Henneberger et al. [32] performed different studies analyzing occupational risk factors associated with severe asthma exacerbations. They performed a study in 2010 with 998 patients where they found a higher risk for severe exacerbations among bakers and blue-collar workers (drivers, sculptors, painters, and art-related works). Cumulative incidence of severe asthma exacerbations was elevated for high exposure to any dust, gas, or fume in the workplace. The authors determined that 14.7%, or one in seven severe exacerbations, was induced by occupational exposures and could possibly be prevented by eliminating high dust, gas, and fume exposures. Later, another study [33] was carried out in 557 workers, of which 29% had presented a severe exacerbation in the previous year. Seven types of exposures were associated with severe exacerbations: LMW agents such as epoxy resins (prevalence ratio [PR] 2.50, p = 0.046), other highly reactive agents (PR 1.93, p < 0.03), and isocyanates (PR 3.11, p = 0.001) and irritant agents such as inorganic dusts (PR 3.61, p < 0.001), metalworking fluids (PR 2.84, p = 0.005), combustion particles (PR 1.52, p = 0.07), and environmental tobacco smoke (PR 1.88, p < 0.001). Although the study focused on the severity of the exacerbations, not the severity of asthma as such, when the analysis was limited to subjects whose asthma onset was prior to the start of the job, the results remained unchanged. This also suggests that continuous exposure affects the severity of exacerbations, which is also supported by the results of Lemière’s prospective cohort study of 154 subjects described earlier [34]. In this study, the only predictor of severe asthma exacerbations in the 2 years of follow-up was the persistence of work exposure in subjects with WEA and OA (OR 0.2, 95% CI 0.05–0.6).
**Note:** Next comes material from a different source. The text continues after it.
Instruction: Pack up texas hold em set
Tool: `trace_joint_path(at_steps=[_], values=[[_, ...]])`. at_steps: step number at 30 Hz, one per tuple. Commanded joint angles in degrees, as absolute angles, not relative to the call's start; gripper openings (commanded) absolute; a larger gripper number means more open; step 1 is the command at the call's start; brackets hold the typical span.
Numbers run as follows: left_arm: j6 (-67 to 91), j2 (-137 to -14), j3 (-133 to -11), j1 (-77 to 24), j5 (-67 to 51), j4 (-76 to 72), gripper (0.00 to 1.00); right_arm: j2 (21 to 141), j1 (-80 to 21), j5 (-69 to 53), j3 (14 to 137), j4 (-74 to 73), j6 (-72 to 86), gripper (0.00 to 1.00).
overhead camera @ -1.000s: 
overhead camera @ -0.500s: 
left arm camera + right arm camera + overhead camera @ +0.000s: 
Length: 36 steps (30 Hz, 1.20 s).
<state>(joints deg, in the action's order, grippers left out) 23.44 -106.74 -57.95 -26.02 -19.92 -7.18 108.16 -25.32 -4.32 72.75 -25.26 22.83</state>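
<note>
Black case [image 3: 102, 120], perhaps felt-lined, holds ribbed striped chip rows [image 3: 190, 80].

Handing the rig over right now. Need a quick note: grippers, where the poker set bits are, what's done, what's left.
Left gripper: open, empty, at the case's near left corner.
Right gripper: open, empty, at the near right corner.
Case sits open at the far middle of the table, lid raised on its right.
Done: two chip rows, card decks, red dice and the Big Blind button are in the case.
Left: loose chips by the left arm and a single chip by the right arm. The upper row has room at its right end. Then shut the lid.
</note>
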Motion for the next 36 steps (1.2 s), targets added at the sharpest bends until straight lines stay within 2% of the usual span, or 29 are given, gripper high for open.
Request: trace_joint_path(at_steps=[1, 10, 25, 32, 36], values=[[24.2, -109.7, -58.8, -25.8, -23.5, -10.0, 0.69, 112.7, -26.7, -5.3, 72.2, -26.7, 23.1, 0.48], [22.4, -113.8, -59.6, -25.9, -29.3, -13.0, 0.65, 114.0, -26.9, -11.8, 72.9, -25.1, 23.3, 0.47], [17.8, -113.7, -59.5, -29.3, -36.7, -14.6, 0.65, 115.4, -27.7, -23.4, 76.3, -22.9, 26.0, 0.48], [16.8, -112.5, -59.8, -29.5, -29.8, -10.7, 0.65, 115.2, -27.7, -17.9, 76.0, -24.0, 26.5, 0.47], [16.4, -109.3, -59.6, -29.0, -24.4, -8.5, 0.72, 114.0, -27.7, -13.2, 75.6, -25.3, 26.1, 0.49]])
Unlike other types of asthma, OA has specific workplace triggers that induce all the symptoms. Thus, avoiding the causative allergen and early diagnosis are the cornerstones of OA management [35]. OA outcomes are best when the diagnosis is established early, the exposure is stopped, and the asthma is not yet severe [22••]. Besides avoidance and early diagnosis, OA treatment does not differ from other asthma phenotypes. Inhaled corticosteroids are the mainstay of treatment, but new therapeutic approaches such as immunotherapy and biological treatments can also be used [36].
Fatal and near-fatal asthma reports
Proper diagnosis and management of OA are of crucial importance, as the lack of an early diagnosis or proper disease management can lead to severe asthma and FA or NFA events. These events are not limited to specific triggers and have happened with a remarkable variety of allergens and among different industries (Table 1).
As it is shown in Table 1, fatal events are widespread among different jobs, but in all cases, persistence of exposure to the offending allergens and a long duration of asthma are observed. Moreover, most cases had presented previous exacerbations related to the same exposure. Patient ages range from 26 to 75 years old and the delay between the onset of OA symptoms and death ranges from 6 months to 20 years.
Autopsy was performed in most fatal events to confirm the cause of death, but allergic tests such as specific bronchial challenge, specific IgE measurements, or skin prick tests were not so consistently undertaken prior to the fatal event, leading to a lack of a proper diagnosis to prevent the event.
Reported cases
Among these FA and NFA events, isocyanates were the trigger in four cases. These events occurred in car spray painting [41] or with truck bedliner application [43]. In addition, a FA event with diphenylmethane diisocyanates occurred in a foundry worker, in a plant where this substance was used to produce metal belts and tank pieces [42].
While isocyanates seem to be the most common trigger in the reported FA and NFA events, other substances induce severe exacerbations as well. Two deaths were reported in food industries, where green coffee dust was considered as the responsible allergen [44••] and three cases occurred in laboratories; two cases were caused by bicycloheptadine dibromide in pharmacology laboratories [39] and a third case was caused by papain powder [40]. Bakers are at high risk of OA and a fatal event has also been reported in a baker [45]. Milling and printing industries have also been affected by fatal events, with shark cartilage [46••] and gum arabic [38] as the respective triggers.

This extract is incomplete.